The long range player needs supporting players more than any other type, in order to protect against close threats and to give them time to line up shots. They can support other players who are engaged in direct firefights by doing heavy damage to and finishing off players who might be out of the line of sight of others. Knowing the proper positioning of point defenses and the optimal lines of sight are important to the long range player.

Miscellaneous Concepts

Heat is an important topic when discussing CoD multiplayer. “Heat” is a term I use to describe what parts of a map see action. Managing heat is an important part of playing the game. As a defender, you want the area you are defending in to be somewhat hot – enough that you’re getting kills, but not enough that the enemies are overwhelming. When you are moving behind enemy lines, you need your heat to be low – using silencers and perks that keep you off enemy radar will help cement the element of surprise.
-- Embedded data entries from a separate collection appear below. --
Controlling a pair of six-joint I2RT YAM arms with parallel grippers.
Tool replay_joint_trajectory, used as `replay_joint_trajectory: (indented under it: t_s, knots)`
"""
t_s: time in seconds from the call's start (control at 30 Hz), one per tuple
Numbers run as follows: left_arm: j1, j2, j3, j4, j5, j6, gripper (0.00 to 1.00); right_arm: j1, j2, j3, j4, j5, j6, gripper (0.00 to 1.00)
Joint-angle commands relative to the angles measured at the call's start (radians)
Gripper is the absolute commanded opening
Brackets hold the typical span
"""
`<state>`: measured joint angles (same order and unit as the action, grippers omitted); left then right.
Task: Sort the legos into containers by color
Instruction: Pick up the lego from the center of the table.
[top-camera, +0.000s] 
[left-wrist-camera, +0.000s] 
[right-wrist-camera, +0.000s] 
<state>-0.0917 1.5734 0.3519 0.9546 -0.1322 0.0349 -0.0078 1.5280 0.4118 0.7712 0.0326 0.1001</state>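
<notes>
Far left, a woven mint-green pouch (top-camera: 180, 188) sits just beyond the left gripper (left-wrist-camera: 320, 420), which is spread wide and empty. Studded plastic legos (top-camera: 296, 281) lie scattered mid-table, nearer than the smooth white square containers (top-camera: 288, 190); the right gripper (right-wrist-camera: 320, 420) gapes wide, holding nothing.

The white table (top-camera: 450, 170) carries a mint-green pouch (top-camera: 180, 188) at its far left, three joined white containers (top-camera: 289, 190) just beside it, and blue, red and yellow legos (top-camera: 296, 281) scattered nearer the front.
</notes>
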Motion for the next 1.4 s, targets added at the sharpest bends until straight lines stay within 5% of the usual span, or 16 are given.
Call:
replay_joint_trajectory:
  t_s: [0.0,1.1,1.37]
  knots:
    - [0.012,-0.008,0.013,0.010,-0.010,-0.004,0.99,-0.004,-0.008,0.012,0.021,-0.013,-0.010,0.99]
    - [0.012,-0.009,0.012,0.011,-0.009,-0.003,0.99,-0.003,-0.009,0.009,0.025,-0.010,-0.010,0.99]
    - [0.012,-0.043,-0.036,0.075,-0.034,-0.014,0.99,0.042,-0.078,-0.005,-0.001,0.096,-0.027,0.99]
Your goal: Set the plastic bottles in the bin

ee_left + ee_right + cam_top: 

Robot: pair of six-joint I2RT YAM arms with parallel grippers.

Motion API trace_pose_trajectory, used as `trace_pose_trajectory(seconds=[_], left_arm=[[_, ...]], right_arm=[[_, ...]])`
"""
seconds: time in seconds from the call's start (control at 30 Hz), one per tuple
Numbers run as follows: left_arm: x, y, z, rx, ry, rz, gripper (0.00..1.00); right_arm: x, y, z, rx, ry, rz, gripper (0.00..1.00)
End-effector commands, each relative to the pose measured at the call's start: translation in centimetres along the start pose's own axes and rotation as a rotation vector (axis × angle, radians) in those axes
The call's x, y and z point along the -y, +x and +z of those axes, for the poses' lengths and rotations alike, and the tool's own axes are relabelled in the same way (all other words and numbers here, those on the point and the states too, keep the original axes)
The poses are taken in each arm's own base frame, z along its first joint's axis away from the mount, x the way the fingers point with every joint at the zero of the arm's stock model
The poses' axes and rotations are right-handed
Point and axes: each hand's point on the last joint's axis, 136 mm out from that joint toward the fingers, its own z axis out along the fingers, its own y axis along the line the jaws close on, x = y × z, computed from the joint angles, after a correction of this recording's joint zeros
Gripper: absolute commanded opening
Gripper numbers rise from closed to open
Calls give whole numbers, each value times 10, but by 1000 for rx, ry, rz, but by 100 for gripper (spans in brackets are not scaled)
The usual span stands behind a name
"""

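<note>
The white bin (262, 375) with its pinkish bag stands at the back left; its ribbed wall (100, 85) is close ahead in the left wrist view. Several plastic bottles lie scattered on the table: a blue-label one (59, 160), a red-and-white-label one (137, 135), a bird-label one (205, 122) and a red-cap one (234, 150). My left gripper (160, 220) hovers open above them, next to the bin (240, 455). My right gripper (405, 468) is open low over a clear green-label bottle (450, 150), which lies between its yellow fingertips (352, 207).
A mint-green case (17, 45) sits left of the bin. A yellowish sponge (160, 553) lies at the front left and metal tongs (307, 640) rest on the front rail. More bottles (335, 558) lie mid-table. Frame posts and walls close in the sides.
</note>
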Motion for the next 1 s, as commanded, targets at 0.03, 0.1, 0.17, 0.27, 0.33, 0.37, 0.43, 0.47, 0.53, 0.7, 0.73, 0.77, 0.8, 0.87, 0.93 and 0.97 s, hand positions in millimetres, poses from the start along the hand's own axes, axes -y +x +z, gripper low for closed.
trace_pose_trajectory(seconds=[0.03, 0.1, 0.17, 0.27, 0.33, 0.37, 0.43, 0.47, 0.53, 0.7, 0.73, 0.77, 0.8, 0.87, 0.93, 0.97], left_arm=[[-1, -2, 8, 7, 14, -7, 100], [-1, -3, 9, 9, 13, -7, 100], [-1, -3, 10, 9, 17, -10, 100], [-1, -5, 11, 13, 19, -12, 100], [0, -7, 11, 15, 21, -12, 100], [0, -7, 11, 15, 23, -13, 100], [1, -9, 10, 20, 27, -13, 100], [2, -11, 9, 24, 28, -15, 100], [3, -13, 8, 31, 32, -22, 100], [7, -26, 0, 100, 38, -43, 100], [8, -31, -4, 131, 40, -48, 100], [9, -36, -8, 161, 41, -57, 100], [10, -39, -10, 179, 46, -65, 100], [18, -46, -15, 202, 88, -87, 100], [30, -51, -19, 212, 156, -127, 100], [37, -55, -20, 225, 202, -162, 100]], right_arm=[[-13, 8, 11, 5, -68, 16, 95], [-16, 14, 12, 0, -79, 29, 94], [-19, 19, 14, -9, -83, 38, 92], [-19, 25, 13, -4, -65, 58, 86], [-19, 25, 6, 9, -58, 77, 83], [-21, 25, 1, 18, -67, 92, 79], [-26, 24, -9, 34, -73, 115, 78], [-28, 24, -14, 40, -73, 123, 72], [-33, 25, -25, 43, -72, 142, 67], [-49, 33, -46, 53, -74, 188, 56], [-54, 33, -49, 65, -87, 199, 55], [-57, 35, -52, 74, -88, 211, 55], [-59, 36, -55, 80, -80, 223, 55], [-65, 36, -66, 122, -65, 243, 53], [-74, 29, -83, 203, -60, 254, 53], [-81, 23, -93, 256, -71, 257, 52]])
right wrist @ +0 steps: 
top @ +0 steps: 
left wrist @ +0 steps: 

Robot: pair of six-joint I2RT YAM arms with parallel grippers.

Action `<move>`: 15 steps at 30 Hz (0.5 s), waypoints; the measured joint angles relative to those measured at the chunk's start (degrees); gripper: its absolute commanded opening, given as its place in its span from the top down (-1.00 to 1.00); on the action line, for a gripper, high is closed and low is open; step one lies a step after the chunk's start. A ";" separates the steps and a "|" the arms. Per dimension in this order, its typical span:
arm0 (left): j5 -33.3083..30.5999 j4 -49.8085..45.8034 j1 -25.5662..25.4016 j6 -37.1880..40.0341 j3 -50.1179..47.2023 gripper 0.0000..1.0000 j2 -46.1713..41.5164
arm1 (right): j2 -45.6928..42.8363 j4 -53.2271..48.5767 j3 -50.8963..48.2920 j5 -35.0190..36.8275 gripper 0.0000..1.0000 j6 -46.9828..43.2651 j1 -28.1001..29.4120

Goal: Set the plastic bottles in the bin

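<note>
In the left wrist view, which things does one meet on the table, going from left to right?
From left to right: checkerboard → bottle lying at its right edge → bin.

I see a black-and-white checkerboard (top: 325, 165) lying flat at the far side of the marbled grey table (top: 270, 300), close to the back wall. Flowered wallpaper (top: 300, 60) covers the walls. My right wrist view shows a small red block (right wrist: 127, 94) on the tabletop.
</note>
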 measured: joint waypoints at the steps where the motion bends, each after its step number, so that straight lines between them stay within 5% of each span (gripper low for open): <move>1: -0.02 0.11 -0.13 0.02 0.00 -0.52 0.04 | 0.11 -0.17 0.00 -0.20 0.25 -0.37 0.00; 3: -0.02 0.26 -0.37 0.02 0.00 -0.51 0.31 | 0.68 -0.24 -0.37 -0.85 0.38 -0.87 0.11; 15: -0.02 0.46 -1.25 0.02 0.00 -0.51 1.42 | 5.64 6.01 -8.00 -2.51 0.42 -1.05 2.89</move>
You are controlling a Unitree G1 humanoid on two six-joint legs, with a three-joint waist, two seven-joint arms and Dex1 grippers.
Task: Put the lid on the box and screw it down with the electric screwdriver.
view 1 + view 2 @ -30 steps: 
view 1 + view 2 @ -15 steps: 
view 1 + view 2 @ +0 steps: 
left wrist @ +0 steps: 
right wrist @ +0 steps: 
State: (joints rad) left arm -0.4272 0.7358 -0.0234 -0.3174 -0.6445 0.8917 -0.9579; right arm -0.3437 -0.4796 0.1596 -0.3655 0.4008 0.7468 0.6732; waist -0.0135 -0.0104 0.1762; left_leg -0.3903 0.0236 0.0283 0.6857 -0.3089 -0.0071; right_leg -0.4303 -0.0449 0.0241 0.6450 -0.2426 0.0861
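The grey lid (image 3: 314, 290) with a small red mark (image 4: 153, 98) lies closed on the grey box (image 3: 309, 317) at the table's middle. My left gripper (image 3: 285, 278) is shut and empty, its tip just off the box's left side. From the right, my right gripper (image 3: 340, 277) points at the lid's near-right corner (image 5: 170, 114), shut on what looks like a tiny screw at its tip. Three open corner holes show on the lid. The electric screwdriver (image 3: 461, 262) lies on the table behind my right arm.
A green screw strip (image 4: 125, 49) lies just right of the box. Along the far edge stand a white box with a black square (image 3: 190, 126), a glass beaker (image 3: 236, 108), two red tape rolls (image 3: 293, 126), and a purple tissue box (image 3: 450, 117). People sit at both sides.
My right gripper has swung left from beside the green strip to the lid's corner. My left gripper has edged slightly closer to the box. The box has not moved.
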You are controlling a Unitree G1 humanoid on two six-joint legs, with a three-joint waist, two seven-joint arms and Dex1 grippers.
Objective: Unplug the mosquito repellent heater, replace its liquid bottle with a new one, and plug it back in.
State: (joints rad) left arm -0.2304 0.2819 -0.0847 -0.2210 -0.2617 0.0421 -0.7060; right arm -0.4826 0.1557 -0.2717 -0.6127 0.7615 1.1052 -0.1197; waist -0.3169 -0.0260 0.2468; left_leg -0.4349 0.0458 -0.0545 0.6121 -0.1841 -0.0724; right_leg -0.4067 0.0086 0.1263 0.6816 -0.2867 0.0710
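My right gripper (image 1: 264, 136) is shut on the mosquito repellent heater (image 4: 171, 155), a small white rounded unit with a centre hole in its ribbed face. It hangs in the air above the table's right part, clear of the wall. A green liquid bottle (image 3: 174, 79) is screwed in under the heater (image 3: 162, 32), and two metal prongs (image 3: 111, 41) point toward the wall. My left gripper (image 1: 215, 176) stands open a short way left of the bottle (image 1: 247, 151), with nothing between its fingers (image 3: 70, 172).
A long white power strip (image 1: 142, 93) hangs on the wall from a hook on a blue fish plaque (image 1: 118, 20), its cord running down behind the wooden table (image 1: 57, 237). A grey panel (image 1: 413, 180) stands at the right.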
Some areas of a map are naturally hot, and some naturally cold. However, using unsilenced weapons and making many kills in the same location can increase the heat. If defending, you can switch up your positions in order to avoid the effects of overheating a particular location.

Lag and reflexes play an important role, although by and large they are beyond your control. Dealing with these issues can be frustrating, but it’s important to keep a cool head, and be thinking about your tactics. If someone is killing you in a location repeatedly, you may be tempted to continue attempting to break their defenses by running into the same area over and over again. However, because of the way killstreaks work, this is just feeding the enemy team and making things harder on your team. If an area is home to an enemy you just can’t seem to defeat, make that area cold. Keep away from it and encourage your teammates to do the same. This will force the enemies to change their tactics in order to get kills. These new tactics might be easier for your team to break.

Balance is a touchy subject in CoD games. Usually, there are weapons and perks that are clearly superior in a given situation. Know your class’ strengths and weaknesses, and avoid areas where you would be at a disadvantage. For instance, a class that is heavily close quarters should not run out into large areas or down long halls. Experiment with different weapons in a given class to find the ones that are superior, and mold your classes around these weapons and equipment.

Remember that death is cheap in CoD games. Don’t be afraid to consume your loadout, because it is likely that you will respawn many times. Nothing is worse than dying because you didn’t utilize your tactical grenades. On the flip side, nothing’s more satisfying than laying a random claymore that gets you a free kill.

Know the maps whenever possible. It’s a good idea to load up a private match with a friend and practice various grenade throws and approaches to common camp spots. You can even do this in split screen or with bots – move someone into position, and then practice various angles of attack to get maximum benefit.